**THE TASK**
Strip the pictures, then copy the remaining data exactly as it stands.

**EXERCISE DATA**
·····

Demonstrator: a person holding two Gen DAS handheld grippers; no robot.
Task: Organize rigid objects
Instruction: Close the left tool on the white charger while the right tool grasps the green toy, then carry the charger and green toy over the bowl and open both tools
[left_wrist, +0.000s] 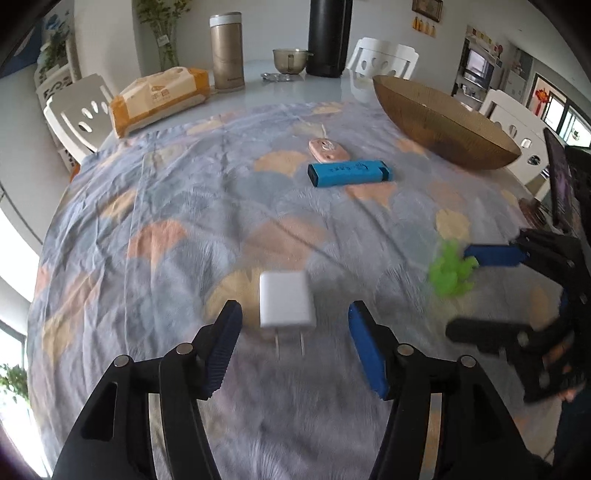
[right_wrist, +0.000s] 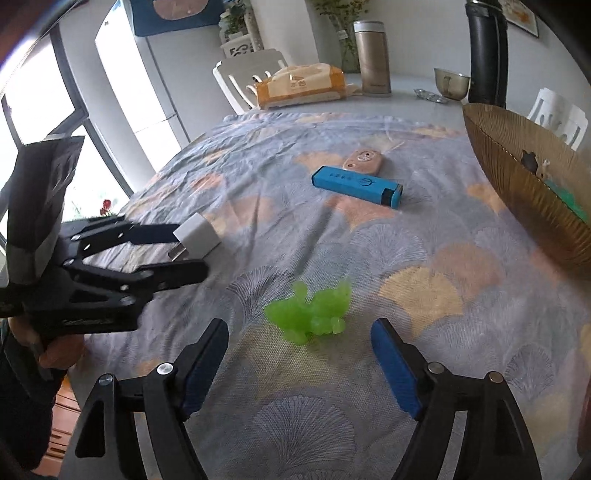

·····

**OUTPUT OF THE TASK**
Demonstrator: a person holding two Gen DAS handheld grippers; no robot.
Task: Organize rigid objects
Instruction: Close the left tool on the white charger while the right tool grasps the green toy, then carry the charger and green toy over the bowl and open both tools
[left_wrist, +0.000s] 
[right_wrist, +0.000s] 

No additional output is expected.